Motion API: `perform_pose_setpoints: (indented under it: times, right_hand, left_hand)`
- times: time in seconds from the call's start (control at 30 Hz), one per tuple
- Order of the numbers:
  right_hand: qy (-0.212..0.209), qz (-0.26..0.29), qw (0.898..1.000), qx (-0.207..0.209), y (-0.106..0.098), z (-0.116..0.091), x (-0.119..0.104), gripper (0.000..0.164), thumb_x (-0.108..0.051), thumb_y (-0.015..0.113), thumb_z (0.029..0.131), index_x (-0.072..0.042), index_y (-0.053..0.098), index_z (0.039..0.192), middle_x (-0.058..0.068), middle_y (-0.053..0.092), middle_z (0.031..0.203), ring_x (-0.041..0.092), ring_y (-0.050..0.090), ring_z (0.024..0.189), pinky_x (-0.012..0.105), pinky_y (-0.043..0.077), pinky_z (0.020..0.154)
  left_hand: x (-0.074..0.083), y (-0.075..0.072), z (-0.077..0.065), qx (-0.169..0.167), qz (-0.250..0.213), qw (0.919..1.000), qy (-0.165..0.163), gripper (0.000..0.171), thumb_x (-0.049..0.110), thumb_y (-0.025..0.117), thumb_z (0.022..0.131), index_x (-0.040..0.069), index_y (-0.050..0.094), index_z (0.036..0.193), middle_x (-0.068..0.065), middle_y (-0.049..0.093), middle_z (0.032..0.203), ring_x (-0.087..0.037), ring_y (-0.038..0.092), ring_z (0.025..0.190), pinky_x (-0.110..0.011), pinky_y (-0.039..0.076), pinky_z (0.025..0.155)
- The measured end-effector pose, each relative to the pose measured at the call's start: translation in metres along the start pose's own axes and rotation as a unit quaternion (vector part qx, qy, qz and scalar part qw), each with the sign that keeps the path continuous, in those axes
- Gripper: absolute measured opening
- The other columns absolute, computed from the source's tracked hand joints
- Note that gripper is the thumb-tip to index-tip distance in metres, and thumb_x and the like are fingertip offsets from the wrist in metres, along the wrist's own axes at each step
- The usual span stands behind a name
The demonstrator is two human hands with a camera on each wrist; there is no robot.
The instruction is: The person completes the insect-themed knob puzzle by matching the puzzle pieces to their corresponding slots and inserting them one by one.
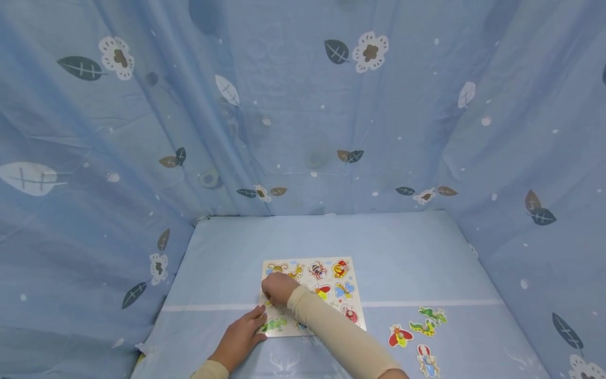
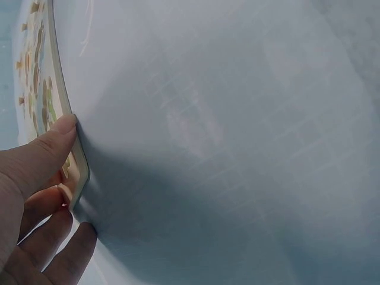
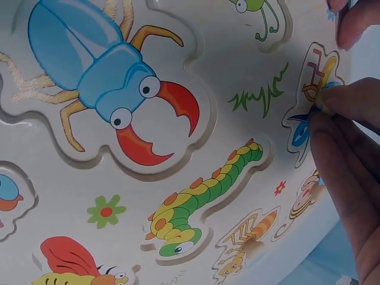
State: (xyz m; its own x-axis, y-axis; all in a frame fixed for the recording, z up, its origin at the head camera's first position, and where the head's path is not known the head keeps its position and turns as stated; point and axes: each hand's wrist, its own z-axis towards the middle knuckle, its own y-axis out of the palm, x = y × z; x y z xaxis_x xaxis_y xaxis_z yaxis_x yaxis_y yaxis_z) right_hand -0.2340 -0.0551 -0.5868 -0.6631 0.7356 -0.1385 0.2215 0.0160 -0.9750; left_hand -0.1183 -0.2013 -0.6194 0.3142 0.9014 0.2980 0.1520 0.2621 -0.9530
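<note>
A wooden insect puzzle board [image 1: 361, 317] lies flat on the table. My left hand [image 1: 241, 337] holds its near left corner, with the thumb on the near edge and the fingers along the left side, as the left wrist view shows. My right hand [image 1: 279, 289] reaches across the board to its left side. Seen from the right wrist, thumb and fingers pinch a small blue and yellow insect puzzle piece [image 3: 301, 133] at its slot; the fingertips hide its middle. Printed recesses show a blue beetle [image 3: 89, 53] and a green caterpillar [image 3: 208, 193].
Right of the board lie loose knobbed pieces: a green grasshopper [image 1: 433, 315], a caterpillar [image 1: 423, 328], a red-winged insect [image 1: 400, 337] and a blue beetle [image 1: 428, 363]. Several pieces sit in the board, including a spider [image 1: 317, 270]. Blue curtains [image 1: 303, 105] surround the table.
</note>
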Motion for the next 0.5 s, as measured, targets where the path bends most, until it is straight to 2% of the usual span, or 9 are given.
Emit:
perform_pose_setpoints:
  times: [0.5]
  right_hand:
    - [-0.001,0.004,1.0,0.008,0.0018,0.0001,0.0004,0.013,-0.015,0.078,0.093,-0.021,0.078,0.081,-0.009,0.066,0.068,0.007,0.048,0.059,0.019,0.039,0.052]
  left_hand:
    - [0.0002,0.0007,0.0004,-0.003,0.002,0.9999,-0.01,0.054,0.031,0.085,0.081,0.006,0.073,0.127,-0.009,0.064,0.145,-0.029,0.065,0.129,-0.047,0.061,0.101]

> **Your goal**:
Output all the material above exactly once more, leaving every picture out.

> **Result**:
Motion API: `perform_pose_setpoints: (indented under it: times, right_hand, left_hand)`
- times: time in seconds from the call's start (control at 30 Hz), one per tuple
- Order of the numbers:
  right_hand: qy (-0.212..0.209), qz (-0.26..0.29), qw (0.898..1.000), qx (-0.207..0.209), y (-0.106..0.098), z (-0.116..0.091), x (-0.119..0.104), gripper (0.000..0.164), thumb_x (-0.108..0.051), thumb_y (-0.015..0.113), thumb_z (0.029..0.131), index_x (-0.072..0.042), index_y (-0.053..0.098), index_z (0.039..0.192), middle_x (-0.058..0.068), middle_y (-0.053..0.092), middle_z (0.031..0.203), ring_x (-0.041..0.092), ring_y (-0.050..0.090), ring_z (0.024..0.189), pinky_x (-0.012..0.105), pinky_y (-0.043..0.077), pinky_z (0.020..0.154)
  left_hand: x (-0.074..0.083), y (-0.075..0.072), z (-0.077..0.065), qx (-0.169..0.167), qz (-0.250..0.213), qw (0.919..1.000), qy (-0.165..0.163), gripper (0.000..0.171), thumb_x (-0.049..0.110), thumb_y (-0.025..0.117), thumb_z (0.022..0.131), index_x (-0.040..0.069), index_y (-0.050..0.094), index_z (0.036..0.193), middle_x (-0.068..0.065), middle_y (-0.049..0.093), middle_z (0.032..0.203), ring_x (-0.087..0.037), ring_y (-0.038..0.092), ring_z (0.025..0.190), pinky_x (-0.110..0.011), pinky_y (-0.039..0.076), pinky_z (0.025..0.155)
- The measured end-effector pose, each relative to the pose measured at the call's start: translation in metres along the start pose's own axes and rotation as a unit quaternion (vector part qx, qy, qz and scalar part qw), each with the sign that keeps the path continuous, in those axes
- Gripper: absolute measured opening
- The other columns absolute, computed from the source's tracked hand joints
- Note that gripper is the thumb-tip to index-tip distance in metres, and thumb_x and the like are fingertip offsets from the wrist in metres, along the wrist's own axes at each step
- The usual span stands behind a name
The demonstrator is two human hands with a camera on each wrist; there is no robot.
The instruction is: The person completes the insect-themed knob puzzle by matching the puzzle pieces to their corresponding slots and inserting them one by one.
State: (xyz m; its own x-axis, y-axis; all in a frame fixed for the recording, z up, its origin at the head camera's first position, and where the head's path is not known the head keeps its position and turns as stated; point and axes: each hand's wrist, its own z-axis towards the middle knuckle, its own y-axis out of the palm, x = y × z; x y z xaxis_x xaxis_y xaxis_z yaxis_x yaxis_y yaxis_z) right_hand -0.2340 -0.0551 -0.5868 -0.6631 0.7356 -0.1385 0.2215 0.0160 -0.9750; left_hand -0.1183 -0.2013 -0.6194 0.3142 0.9014 0.2980 0.1520 0.2621 -0.9530
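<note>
A wooden insect puzzle board [image 1: 361, 317] lies flat on the table. My left hand [image 1: 241, 337] holds its near left corner, with the thumb on the near edge and the fingers along the left side, as the left wrist view shows. My right hand [image 1: 279, 289] reaches across the board to its left side. Seen from the right wrist, thumb and fingers pinch a small blue and yellow insect puzzle piece [image 3: 301, 133] at its slot; the fingertips hide its middle. Printed recesses show a blue beetle [image 3: 89, 53] and a green caterpillar [image 3: 208, 193].
Right of the board lie loose knobbed pieces: a green grasshopper [image 1: 433, 315], a caterpillar [image 1: 423, 328], a red-winged insect [image 1: 400, 337] and a blue beetle [image 1: 428, 363]. Several pieces sit in the board, including a spider [image 1: 317, 270]. Blue curtains [image 1: 303, 105] surround the table.
</note>
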Motion for the next 0.5 s, as measured, targets where the path bends most, until it is straight to 2% of the usual span, or 9 are given.
Emit:
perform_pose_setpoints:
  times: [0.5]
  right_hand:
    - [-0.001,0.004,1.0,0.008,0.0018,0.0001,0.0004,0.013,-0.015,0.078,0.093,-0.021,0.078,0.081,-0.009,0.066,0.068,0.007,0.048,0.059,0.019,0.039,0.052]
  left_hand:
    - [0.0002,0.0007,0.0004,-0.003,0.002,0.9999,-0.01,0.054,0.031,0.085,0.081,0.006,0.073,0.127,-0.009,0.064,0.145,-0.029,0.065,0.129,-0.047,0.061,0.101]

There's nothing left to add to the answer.